Mirinda brand executive Tracy Kakuru, Miss Uganda Zahara Nakiyaga, Crown Beverages Limited's Customer Marketing Manager Jeff Sekandi and Miss Uganda Foundation's Brenda Nanyonjo.

Mirinda, a top brand from Crown Beverages Limited, has today signed up the reigning Miss Uganda, Ms Zahara Nakiyaga, as its new brand ambassador for the next seven months.

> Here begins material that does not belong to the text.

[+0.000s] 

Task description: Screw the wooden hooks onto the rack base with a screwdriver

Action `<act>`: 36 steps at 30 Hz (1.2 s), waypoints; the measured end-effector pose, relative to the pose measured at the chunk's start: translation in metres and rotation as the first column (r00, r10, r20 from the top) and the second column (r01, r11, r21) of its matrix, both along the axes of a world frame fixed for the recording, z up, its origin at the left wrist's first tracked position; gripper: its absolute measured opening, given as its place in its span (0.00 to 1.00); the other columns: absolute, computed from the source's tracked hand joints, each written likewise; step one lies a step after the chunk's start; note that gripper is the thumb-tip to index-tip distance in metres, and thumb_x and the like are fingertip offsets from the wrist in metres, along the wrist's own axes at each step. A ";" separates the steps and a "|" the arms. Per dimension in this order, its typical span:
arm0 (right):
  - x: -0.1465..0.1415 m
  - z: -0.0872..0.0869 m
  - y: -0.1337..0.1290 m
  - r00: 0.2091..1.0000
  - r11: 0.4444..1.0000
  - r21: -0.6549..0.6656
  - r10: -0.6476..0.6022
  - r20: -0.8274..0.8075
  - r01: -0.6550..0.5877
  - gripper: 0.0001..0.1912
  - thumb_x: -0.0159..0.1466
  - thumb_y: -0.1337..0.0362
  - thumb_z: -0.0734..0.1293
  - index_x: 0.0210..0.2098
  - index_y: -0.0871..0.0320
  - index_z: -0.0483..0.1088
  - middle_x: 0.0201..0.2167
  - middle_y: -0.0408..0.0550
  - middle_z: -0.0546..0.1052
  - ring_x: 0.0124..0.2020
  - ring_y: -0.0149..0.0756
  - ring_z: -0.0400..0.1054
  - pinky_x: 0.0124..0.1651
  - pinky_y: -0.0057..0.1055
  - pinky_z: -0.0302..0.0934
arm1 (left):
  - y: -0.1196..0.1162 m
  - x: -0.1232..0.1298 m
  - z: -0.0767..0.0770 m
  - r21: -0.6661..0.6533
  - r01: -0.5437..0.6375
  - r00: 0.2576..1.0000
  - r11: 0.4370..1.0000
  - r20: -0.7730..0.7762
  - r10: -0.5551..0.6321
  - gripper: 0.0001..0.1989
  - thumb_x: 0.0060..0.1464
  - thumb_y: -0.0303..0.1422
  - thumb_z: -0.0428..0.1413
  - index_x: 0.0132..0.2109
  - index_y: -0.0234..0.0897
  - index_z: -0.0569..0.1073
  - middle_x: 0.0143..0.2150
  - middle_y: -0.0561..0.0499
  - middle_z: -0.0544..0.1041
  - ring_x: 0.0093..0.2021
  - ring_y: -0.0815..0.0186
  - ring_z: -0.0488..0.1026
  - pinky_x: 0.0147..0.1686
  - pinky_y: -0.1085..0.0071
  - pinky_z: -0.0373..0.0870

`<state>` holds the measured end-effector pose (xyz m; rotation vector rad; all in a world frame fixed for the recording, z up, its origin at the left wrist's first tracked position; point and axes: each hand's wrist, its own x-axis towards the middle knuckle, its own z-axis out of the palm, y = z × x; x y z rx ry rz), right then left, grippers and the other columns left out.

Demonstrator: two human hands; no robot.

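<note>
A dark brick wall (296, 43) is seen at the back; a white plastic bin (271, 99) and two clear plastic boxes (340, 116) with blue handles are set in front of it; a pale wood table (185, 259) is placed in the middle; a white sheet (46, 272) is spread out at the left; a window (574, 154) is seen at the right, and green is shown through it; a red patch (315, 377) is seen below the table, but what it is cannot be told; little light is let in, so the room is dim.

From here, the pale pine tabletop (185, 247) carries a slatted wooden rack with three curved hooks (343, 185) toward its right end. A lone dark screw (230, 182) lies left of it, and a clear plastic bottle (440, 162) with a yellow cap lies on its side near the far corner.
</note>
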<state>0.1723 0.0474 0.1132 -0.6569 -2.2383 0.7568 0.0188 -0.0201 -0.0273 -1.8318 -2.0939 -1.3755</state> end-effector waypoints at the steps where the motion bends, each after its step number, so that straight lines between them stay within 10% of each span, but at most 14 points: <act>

“This is a unique initiative Mirinda has undertaken as a way of not only supporting the crowning event of Miss Uganda but also the winner of the pageant,” said Jeff Sekandi, the customer marketing manager for Crown Beverages Limited, at a brief event at Brainchild Burson-Marsteller offices in Kololo.

Mirinda brand executive Tracy Kakuru, Miss Uganda Zahara Nakiyaga, Crown Beverages Limited's Customer Marketing Manager Jeff Sekandi and Miss Uganda Foundation's Brenda Nanyonjo.
Mirinda brand executive Tracy Kakuru, Miss Uganda Zahara Nakiyaga, Crown Beverages Limited’s Customer Marketing Manager Jeff Sekandi and Miss Uganda Foundation’s Brenda Nanyonjo.


According to Mr Sekandi, the package is worth Shs10.5 million and will cater for her monthly salary and fuel allowance.
“We believe the investment is worthy because Miss Uganda has such a long and memorable history,” he said.
Ms Brenda Nanyonjo, a director at Kezzi, the franchise holders of Miss World licence in Uganda, thanked Mirinda for the kind gesture, adding that it shows the value Mirinda attaches to Miss Uganda.
“What Mirinda has done today will make the partnership Miss Uganda has with Mirinda stronger. It is one thing many brands do not do. Most focus on the event and not what happens after the crowning ceremony,” said Nanyonjo.
Mirinda has been part of the Miss Uganda journey with Kezzi Entertainment over the past three years, having started with only product offer for the 2013 boot camp.
In recognition of the excellent work done by Kezzi Entertainment, Mirinda sponsored the 2015 Miss Uganda to a tune of Shs40 million; an increment of Shs10 million from last year’s, to make it memorable and one that befits the standards of Mirinda.
“Mirinda strongly supports activities that help today’s woman to become confident, bold, outgoing, inspirational, and aspirational. We believe that the Ugandan woman has the potential to inspire and be a change-agent in society,” said Sekandi.
Mirinda is a very exciting brand that allows everyone to free their fun side. The brand’s attributes; spontaneity, provocativeness, boldness, playfulness, among others, are brought to life through its rich array of flavours; Pineapple, Green Apple, Orange, and Fruity.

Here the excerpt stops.